§ **What the task asks**
Reproduce the listing in full, exactly as written, but without images.
Input Block Start
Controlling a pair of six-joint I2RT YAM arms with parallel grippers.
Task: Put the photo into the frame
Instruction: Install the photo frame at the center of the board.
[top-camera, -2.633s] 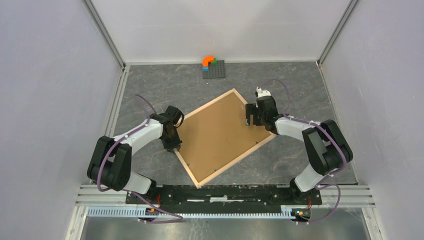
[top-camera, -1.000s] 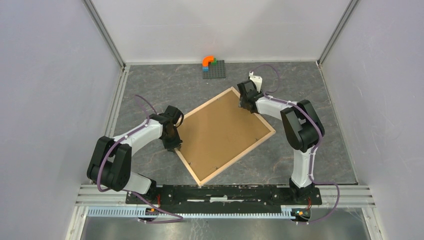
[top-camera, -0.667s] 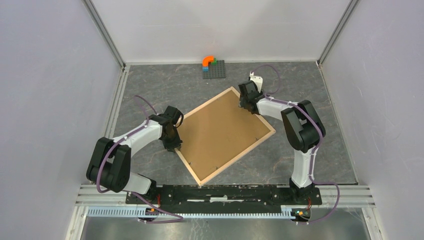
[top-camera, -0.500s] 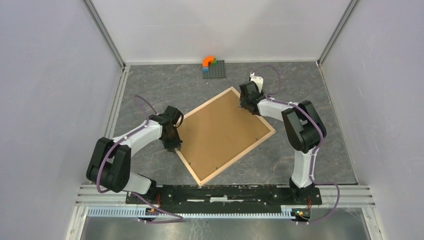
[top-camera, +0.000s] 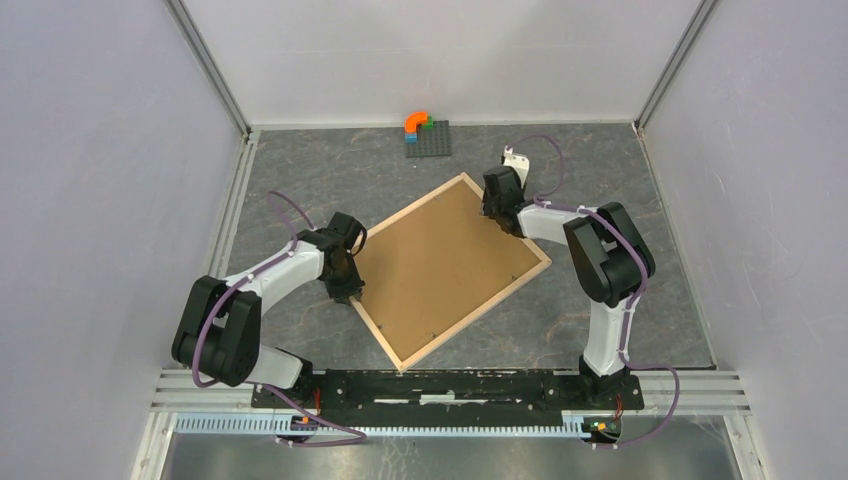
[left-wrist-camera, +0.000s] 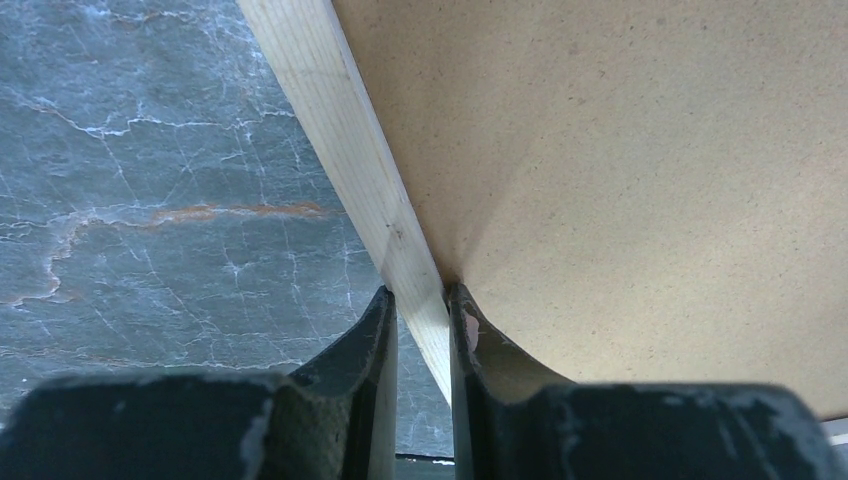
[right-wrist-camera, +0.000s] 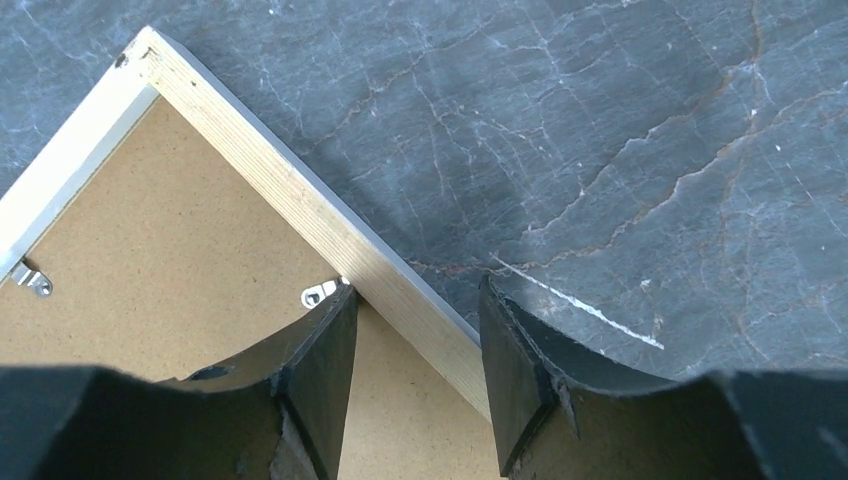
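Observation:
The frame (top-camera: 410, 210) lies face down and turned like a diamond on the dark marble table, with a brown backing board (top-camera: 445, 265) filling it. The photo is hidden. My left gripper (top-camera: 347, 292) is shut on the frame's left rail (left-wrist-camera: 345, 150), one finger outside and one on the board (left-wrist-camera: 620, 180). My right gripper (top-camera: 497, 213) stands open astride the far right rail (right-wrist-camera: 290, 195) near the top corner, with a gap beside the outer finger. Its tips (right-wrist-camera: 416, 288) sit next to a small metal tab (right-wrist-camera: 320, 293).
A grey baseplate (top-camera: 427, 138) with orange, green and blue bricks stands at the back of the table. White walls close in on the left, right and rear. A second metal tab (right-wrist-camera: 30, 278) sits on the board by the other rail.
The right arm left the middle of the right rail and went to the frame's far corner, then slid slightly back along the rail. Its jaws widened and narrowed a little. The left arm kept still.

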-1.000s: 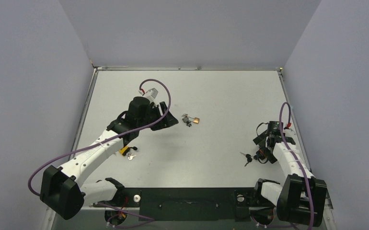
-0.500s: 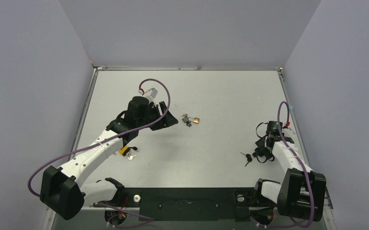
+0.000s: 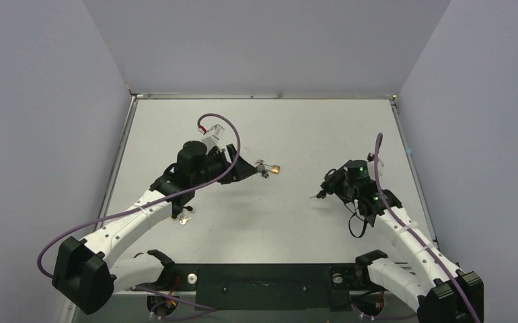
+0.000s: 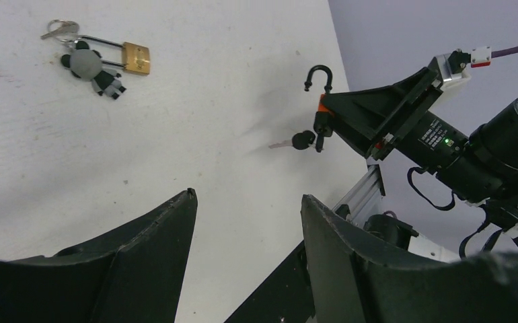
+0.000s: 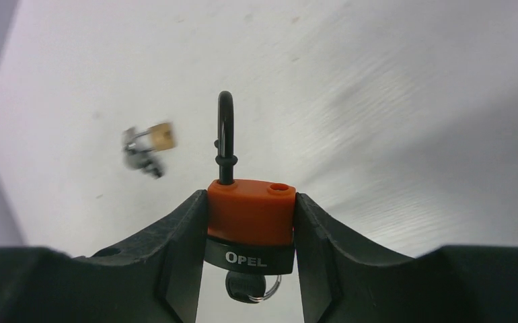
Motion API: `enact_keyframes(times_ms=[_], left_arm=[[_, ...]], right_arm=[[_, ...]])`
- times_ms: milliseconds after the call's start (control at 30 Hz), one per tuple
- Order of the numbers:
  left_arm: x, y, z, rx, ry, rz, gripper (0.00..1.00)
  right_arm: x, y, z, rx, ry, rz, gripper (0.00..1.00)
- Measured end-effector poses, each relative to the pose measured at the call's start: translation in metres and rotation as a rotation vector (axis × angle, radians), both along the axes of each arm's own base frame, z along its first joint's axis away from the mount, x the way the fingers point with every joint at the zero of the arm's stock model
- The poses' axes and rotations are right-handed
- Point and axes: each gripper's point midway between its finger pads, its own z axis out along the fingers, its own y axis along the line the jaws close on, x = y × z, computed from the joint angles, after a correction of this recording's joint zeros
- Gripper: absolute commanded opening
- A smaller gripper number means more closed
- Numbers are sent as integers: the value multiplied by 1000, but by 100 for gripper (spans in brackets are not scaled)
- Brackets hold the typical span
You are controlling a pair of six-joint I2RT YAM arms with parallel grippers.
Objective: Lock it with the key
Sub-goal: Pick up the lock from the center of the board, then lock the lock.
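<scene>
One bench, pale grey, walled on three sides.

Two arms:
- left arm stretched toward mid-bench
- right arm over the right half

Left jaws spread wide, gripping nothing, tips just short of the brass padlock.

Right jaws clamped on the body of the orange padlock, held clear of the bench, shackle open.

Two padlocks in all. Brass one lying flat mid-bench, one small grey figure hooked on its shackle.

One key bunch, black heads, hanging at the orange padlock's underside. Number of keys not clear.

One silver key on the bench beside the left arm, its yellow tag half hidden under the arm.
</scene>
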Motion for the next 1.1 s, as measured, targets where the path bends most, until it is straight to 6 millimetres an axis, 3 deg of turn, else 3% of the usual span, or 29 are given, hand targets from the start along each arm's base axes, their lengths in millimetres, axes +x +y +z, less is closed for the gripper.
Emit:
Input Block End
§ **Task solution**
Controlling a pair of six-joint I2RT YAM arms with parallel grippers.
Task: Put the photo into the frame
Instruction: Install the photo frame at the center of the board.
[top-camera, -2.633s] 
[top-camera, -1.000s] 
[top-camera, -0.667s] 
[top-camera, -0.500s] 
[top-camera, +0.000s] 
[left-wrist-camera, +0.000s] 
[right-wrist-camera, +0.000s] 
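Observation:
The frame (top-camera: 410, 210) lies face down and turned like a diamond on the dark marble table, with a brown backing board (top-camera: 445, 265) filling it. The photo is hidden. My left gripper (top-camera: 347, 292) is shut on the frame's left rail (left-wrist-camera: 345, 150), one finger outside and one on the board (left-wrist-camera: 620, 180). My right gripper (top-camera: 497, 213) stands open astride the far right rail (right-wrist-camera: 290, 195) near the top corner, with a gap beside the outer finger. Its tips (right-wrist-camera: 416, 288) sit next to a small metal tab (right-wrist-camera: 320, 293).
A grey baseplate (top-camera: 427, 138) with orange, green and blue bricks stands at the back of the table. White walls close in on the left, right and rear. A second metal tab (right-wrist-camera: 30, 278) sits on the board by the other rail.
The right arm left the middle of the right rail and went to the frame's far corner, then slid slightly back along the rail. Its jaws widened and narrowed a little. The left arm kept still.
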
-1.000s: 
-0.500s: 
+0.000s: 
+0.000s: 
+0.000s: 
Motion API: `enact_keyframes(times_ms=[_], left_arm=[[_, ...]], right_arm=[[_, ...]])`
- times_ms: milliseconds after the call's start (control at 30 Hz), one per tuple
- Order of the numbers:
  left_arm: x, y, z, rx, ry, rz, gripper (0.00..1.00)
  right_arm: x, y, z, rx, ry, rz, gripper (0.00..1.00)
- Measured end-effector poses, each relative to the pose measured at the call's start: translation in metres and rotation as a rotation vector (axis × angle, radians), both along the axes of each arm's own base frame, z along its first joint's axis away from the mount, x the way the fingers point with every joint at the zero of the arm's stock model
- The poses' axes and rotations are right-handed
- Point and axes: each gripper's point midway between its finger pads, its own z axis out along the fingers, its own y axis along the line the jaws close on, x = y × z, computed from the joint angles, after a correction of this recording's joint zeros
- Gripper: absolute commanded opening
- A smaller gripper number means more closed
- Numbers are sent as integers: the value multiplied by 1000, but by 100 for gripper (spans in brackets are not scaled)
- Brackets hold the typical span
You are controlling a pair of six-joint I2RT YAM arms with parallel grippers.
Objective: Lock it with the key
Sub-goal: Pick up the lock from the center of the board, then lock the lock.
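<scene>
One bench, pale grey, walled on three sides.

Two arms:
- left arm stretched toward mid-bench
- right arm over the right half

Left jaws spread wide, gripping nothing, tips just short of the brass padlock.

Right jaws clamped on the body of the orange padlock, held clear of the bench, shackle open.

Two padlocks in all. Brass one lying flat mid-bench, one small grey figure hooked on its shackle.

One key bunch, black heads, hanging at the orange padlock's underside. Number of keys not clear.

One silver key on the bench beside the left arm, its yellow tag half hidden under the arm.
</scene>
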Motion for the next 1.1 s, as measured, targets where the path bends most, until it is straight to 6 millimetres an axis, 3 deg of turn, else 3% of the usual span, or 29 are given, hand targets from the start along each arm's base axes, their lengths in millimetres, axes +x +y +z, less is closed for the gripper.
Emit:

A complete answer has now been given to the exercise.